Едва мы за собой оставили Трезен,
 На колеснице он, быв стражей окруженный,
 Стопами тихими уныло провожденный,
 Задумчиво сидя, к Мецене путь склонял
 И пущенных из рук возжей не напрягал.
 Прекрасные кони, быв прежде горделивы,
 По голосу его и кротки и ретивы,
 Шли преклонив главы и туском их очей
 Казались сходны с ним печалию своей.
 Тут вдруг ужасный шум сквозь моря влагу бурну
 Восстал и возмутил всю тишину лазурну,
 Стон, гулами из недр подземных отразясь,
 Вкруг глухо отвечал на волн ревущих глас;
 Проник нам мраз сердца, застыла кровь сим дивом,
 У сметливых коней восстали гривы дыбом;
 Из черных бездн тогда средь бледна лона волн,
 Поднявшися, восстал огромный водный холм,
 Пред ним бегущий вал скача, плеща стремился
 И в пенистых клубах в нем чудный зверь явился!

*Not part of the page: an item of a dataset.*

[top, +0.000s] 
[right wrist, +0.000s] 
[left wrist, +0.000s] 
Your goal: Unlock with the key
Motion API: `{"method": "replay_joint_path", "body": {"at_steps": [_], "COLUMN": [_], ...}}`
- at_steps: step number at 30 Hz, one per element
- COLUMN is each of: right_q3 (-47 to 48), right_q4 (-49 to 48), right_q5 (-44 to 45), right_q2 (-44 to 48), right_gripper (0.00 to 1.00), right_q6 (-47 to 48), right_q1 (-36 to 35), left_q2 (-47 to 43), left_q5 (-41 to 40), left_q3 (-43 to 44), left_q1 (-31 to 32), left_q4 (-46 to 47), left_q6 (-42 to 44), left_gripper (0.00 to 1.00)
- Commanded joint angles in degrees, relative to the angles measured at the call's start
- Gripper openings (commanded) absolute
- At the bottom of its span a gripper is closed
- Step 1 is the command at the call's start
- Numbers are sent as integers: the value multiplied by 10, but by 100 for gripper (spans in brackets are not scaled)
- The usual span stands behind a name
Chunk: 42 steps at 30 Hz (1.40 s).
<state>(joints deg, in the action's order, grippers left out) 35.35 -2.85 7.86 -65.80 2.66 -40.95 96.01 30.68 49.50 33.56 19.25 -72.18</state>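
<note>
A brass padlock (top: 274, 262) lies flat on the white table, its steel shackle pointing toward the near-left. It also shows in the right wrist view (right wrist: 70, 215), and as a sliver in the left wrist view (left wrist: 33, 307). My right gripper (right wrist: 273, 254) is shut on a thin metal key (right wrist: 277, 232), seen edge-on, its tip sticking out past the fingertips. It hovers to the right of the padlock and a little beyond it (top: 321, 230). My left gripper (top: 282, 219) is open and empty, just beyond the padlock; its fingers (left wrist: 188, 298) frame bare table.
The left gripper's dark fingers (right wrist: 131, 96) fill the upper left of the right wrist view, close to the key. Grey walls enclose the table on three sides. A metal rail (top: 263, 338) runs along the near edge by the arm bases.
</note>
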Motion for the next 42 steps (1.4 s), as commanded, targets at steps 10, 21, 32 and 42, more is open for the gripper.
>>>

 Широкое чело, рогастое грозит,
 Как медна, чешуя блестя на нем горит, —
 Подводный был то вол, или дракон ужасный, —
 Крутя, горбя хребет и ошиб вьющий страшный
 Завыл, — и со брегов вдруг огласился вой;
 Померкли небеса его зря под собой,
 Земля содрогнулась, весь воздух заразился,
 Принесший вал его вспять с ревом откатился;
 Бежало в страхе все, не смея против стать,
 И всяк искал себя в ближайшем храме спасть;
 Но только Ипполит, достойный сын героя,
 Коней остановя, как бы среди покоя,
 Берет свое копье, к чудовищу летит
 И в чреве язву им широкую творит,
 Страшилище с копья вспрянув остервенело;
 Но падши под коней трепещущи ревело,
 Каталось по песку зев рьяный разверзав,
 Рыгало кровь и дым и пламенем дыхав,
 Коней страшило, жгло. — Тут кони обуяли
 И в первый раз еще внимать его престали,
 Не слушают, летят, сталь в зубы закуся,
 Кровь с пеной с бразд лиют чрез все его неся,
 И даже говорят, что в страшном сем расскаке
 Бог некий их чрева бодал во пыльном мраке,
 С размаху врынулась упряжка между скал,
 Ось хряснула сломясь, — и твой бесстрашный пал
 Со колесницы сын, ее зря раздробленной,
 Помчался вслед коней возжами заплетенной.
 Прости мне, государь, мой плач! — Сей страшный вид
 По гроб мой жалости слез токи источит!
 Сам видел, государь, — иначе б не поверил —
 Твой влекся сын копьми, которых он лелеил;
 Хотел остановить; но гласом их пужал,
 Поколь сам кровью весь облившись трупом стал.
 Стенаньми нашими окрестность оглашалась;
 Но ярость конская отнюдь не уменьшалась. —
 Остановилися уж сами близ гробниц,
 Где древних прах царей почиет и цариц —
 Бегу туда, воплю, — и стража вся за мною,
 Истекша кровь струей вела нас за собою,
 Покрыты камни ей, обвит власами терн,
 По коему он был порывисто влечен. —
 Пришед его зову. — Он длань простря мне бледну
 Открыл полмертвый взор и ниспустил дух в бездну,
 Сказав: «Безвинно рок мои отъемлет дни. —
 Арисию по мне, любезный друг, храни. —
 И выдет мой отец когда из заблужденья,
 К сыновней злой судьбе окажет сожаленья,
 Проси печальну тень спокоил чтоб мою,
 Ко пленнице явил щедроту бы свою
 И ей бы возвратил …» При сих словах мгновенно
 Оставил нам герой лишь тело обагренно, —
 Печальнейший предмет свирепости богов, —
 Кого бы не познал и самый взор отцов.[1]
[1]Рассказ Терамена — печатается по изданию: Чтение в Беседе любителей русского слова, 1811, кн. 3, с. 130-133. В собрания сочинений Державина не включался.